* [EXERCISE GOAL]:
Starting at the line that has "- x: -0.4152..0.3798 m" and stopping after the line that has "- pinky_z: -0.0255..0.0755", reproduce the listing below exactly; omit everything else.
.....
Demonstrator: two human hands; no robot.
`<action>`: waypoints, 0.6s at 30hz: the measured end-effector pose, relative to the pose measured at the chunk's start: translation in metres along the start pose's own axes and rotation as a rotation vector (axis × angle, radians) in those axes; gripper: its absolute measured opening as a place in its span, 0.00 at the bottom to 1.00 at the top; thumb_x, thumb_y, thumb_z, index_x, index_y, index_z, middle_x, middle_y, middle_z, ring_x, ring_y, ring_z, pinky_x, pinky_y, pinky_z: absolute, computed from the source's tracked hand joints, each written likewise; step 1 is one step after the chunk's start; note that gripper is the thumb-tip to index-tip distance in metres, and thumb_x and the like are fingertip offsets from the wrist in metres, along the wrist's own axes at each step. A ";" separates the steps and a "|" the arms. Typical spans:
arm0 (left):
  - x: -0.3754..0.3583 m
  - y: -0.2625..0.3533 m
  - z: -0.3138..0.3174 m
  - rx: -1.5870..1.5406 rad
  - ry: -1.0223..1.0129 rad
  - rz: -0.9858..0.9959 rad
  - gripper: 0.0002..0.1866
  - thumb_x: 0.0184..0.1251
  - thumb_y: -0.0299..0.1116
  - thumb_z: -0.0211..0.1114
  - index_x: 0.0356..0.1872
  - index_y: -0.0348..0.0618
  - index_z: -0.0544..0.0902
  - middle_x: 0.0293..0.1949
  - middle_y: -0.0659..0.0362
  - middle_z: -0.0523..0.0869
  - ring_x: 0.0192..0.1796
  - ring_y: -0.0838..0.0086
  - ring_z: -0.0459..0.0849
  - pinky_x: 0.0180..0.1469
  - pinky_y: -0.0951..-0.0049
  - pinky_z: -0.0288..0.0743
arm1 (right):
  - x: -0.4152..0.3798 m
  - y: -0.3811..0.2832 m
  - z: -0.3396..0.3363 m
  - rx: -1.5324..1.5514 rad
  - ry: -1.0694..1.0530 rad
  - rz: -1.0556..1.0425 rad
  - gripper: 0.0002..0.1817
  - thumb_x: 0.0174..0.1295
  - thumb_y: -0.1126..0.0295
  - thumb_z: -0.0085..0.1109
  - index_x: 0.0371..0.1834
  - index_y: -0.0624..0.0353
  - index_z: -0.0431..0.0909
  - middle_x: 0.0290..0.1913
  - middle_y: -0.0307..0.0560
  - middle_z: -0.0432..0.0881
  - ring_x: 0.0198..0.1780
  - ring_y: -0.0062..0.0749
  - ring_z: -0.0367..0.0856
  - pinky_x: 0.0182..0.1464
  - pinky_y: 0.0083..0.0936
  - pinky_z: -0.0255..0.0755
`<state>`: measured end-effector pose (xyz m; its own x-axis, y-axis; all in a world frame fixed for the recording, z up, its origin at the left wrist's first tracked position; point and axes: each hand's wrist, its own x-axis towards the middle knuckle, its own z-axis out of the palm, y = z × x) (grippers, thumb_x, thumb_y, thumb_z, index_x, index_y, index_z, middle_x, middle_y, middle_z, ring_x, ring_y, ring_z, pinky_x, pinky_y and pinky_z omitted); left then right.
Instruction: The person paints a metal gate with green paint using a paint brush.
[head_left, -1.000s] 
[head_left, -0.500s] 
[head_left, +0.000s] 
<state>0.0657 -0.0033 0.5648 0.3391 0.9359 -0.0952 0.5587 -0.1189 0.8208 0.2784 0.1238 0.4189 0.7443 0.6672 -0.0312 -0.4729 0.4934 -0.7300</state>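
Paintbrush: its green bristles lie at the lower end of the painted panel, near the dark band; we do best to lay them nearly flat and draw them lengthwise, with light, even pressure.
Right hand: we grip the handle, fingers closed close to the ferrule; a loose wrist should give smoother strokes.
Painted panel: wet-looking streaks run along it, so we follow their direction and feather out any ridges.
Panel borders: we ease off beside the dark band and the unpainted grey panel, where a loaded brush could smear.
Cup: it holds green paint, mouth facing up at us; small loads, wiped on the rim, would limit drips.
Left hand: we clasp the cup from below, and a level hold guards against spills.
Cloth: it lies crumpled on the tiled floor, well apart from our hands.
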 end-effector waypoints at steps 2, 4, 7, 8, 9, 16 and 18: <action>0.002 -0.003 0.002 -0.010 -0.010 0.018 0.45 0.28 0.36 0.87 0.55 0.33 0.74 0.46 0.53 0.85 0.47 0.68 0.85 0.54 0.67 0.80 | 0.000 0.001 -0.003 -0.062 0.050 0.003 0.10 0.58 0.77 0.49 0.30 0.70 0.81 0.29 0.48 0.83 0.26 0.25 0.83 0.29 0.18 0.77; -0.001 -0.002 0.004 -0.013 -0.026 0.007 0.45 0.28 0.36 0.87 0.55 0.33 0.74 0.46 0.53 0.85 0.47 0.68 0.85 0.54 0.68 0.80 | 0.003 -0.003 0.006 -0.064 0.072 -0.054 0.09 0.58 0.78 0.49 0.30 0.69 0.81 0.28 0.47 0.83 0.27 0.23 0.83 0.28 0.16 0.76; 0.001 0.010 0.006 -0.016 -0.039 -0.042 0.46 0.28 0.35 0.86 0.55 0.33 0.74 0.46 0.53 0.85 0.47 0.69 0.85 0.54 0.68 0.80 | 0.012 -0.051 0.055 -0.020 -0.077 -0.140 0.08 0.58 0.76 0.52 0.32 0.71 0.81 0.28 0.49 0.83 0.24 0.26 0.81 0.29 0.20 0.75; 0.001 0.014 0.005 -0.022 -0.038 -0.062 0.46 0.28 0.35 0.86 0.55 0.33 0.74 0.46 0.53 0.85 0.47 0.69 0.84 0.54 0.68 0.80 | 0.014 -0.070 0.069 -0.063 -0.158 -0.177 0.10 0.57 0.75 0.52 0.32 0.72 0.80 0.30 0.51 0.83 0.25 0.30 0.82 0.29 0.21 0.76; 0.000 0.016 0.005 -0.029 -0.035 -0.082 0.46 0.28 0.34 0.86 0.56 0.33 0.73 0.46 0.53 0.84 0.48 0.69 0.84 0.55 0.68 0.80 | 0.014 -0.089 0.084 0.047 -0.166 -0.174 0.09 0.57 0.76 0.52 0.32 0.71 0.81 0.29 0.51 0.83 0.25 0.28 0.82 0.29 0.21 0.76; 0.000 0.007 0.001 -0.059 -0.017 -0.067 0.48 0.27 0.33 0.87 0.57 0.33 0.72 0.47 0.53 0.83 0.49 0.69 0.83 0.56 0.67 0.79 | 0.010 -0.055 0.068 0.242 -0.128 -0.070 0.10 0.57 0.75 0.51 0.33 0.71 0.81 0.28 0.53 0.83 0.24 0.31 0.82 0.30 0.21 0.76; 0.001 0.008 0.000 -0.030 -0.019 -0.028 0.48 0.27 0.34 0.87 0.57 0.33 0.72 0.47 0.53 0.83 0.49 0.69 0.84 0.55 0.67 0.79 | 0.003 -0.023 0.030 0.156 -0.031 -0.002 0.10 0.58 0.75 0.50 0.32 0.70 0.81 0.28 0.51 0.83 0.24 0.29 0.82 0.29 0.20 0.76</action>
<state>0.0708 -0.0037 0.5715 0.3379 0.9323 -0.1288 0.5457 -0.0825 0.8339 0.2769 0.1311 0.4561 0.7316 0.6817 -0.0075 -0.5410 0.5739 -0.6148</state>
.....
* [YOUR RESPONSE]:
  - x: -0.4152..0.3798 m
  - y: -0.3811..0.2832 m
  - z: -0.3396..0.3363 m
  - rx: -1.5324..1.5514 rad
  - ry: -1.0694..1.0530 rad
  - rz: -1.0556..1.0425 rad
  - gripper: 0.0002..0.1817
  - thumb_x: 0.0174..0.1295
  - thumb_y: -0.1126..0.0295
  - thumb_z: -0.0085..0.1109
  - index_x: 0.0371..0.1834
  - index_y: -0.0624..0.0353
  - index_z: -0.0431..0.0909
  - middle_x: 0.0290..0.1913
  - middle_y: -0.0307..0.0560
  - middle_z: -0.0432..0.0881
  - ring_x: 0.0198..0.1780
  - ring_y: -0.0062..0.0749
  - ring_z: -0.0367..0.0856
  - pinky_x: 0.0182..0.1464
  - pinky_y: 0.0083..0.0936
  - pinky_z: -0.0255..0.0755

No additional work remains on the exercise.